Find the word "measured" in the listing. Copy out each line where it occurs.
**** Data below
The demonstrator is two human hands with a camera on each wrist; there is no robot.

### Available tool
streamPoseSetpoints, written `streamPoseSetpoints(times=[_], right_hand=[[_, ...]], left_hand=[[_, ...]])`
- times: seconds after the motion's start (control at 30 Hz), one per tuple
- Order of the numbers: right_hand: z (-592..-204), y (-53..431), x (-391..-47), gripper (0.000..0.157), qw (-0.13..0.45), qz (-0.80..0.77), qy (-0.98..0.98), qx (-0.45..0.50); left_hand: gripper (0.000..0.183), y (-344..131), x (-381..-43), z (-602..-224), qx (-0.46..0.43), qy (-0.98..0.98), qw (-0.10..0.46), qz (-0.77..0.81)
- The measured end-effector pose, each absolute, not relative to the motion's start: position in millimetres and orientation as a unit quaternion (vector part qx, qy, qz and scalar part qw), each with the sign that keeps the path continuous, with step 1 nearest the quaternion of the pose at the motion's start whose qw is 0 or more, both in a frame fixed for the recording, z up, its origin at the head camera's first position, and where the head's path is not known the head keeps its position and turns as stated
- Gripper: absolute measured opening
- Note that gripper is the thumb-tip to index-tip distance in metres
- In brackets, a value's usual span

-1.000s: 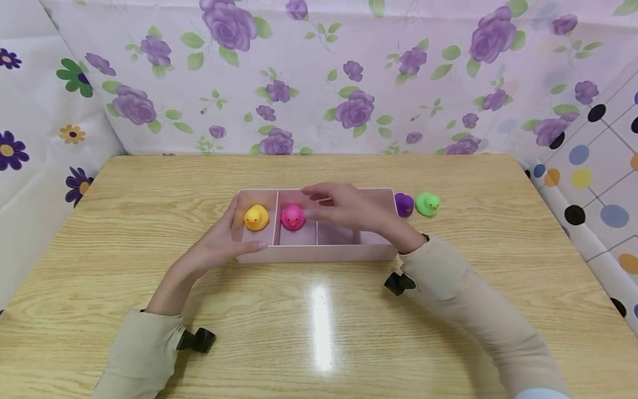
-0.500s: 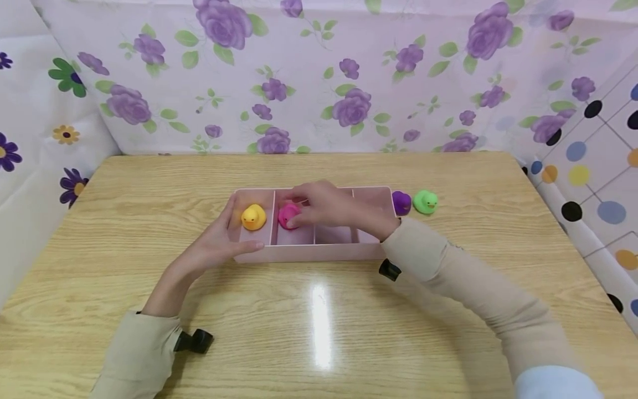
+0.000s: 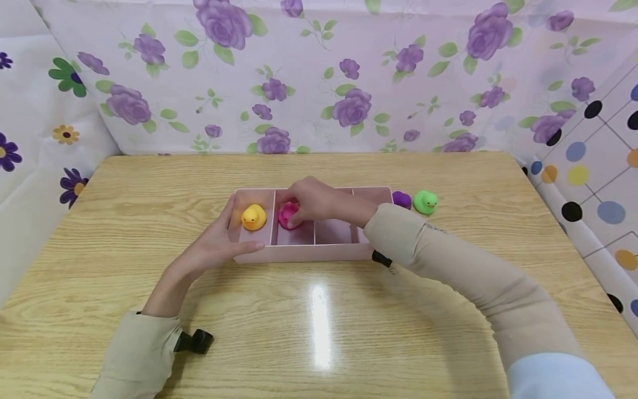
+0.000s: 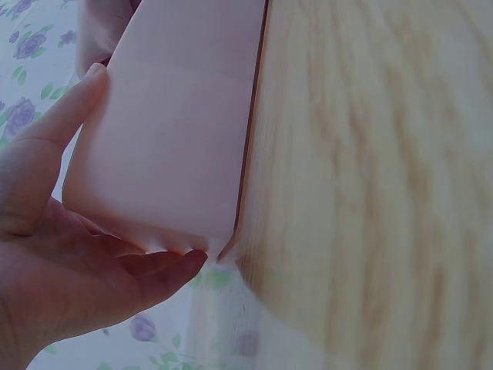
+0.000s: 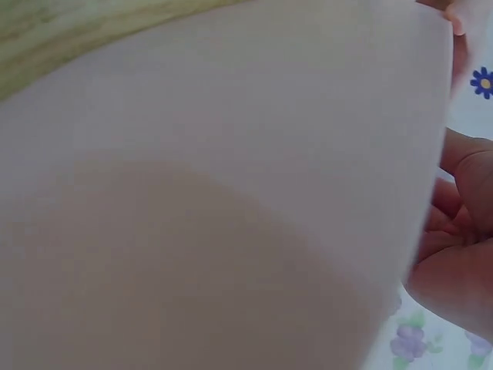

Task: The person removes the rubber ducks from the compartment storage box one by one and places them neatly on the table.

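Note:
A pale pink divided box (image 3: pixel 309 253) lies lengthwise on the table. My left hand (image 3: pixel 211 241) grips its left end, thumb over the front rim and fingers along the end wall; the left wrist view shows the same hold on the box (image 4: pixel 169 131). In the leftmost compartment sits a yellow rubber duck (image 3: pixel 253 217). A pink rubber duck (image 3: pixel 287 215) is in the compartment beside it, and my right hand (image 3: pixel 316 200) reaches in from above, pinching it between thumb and fingers. In the right wrist view the box wall hides the fingertips and duck.
Just past the box's right end are a purple rubber duck (image 3: pixel 401 199), partly covered by my right sleeve, and a green rubber duck (image 3: pixel 426 202). A flowered cloth (image 3: pixel 299 77) hangs behind the wooden table (image 3: pixel 249 332).
My right hand has moved left and down onto the pink duck and has taken hold of it. The left hand keeps its grip on the box.

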State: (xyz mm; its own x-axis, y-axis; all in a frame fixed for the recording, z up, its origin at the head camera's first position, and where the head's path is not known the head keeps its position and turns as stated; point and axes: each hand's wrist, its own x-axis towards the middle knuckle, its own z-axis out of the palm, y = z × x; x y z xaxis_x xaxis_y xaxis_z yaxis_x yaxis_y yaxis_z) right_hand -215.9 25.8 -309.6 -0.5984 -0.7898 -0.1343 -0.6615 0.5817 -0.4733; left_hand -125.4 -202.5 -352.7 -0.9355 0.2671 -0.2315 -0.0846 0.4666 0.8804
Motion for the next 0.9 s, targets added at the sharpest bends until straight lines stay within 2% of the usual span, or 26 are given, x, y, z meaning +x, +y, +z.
streamPoseSetpoints(times=[0.33, 0.6, 0.9], right_hand=[[-317, 20, -218, 0.015, 0.171, -0.182, 0.876, -0.414], [-322, 20, -215, 0.006, 0.139, -0.18, 0.877, -0.424], [-324, 20, -214, 0.005, 0.118, -0.175, 0.874, -0.438]], left_hand=[[0.121, -202, -126, -353, 0.052, 0.841, 0.172, 0.511], [0.121, -202, -125, -351, 0.05, 0.841, 0.173, 0.51], [0.121, -203, -125, -351, 0.055, 0.839, 0.172, 0.513]])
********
Solution
- The measured end-effector pose, each absolute, not relative to the motion's start: position in millimetres and orientation as a unit quaternion (vector part qx, qy, qz and scalar part qw), each with the sign that keeps the path continuous, with step 1 nearest the quaternion of the pose at the motion's start whose qw is 0 or more, both in a frame fixed for the recording, z up, its origin at the head camera's first position, and where the head's path is not known the head keeps its position and turns as stated
- Gripper: absolute measured opening

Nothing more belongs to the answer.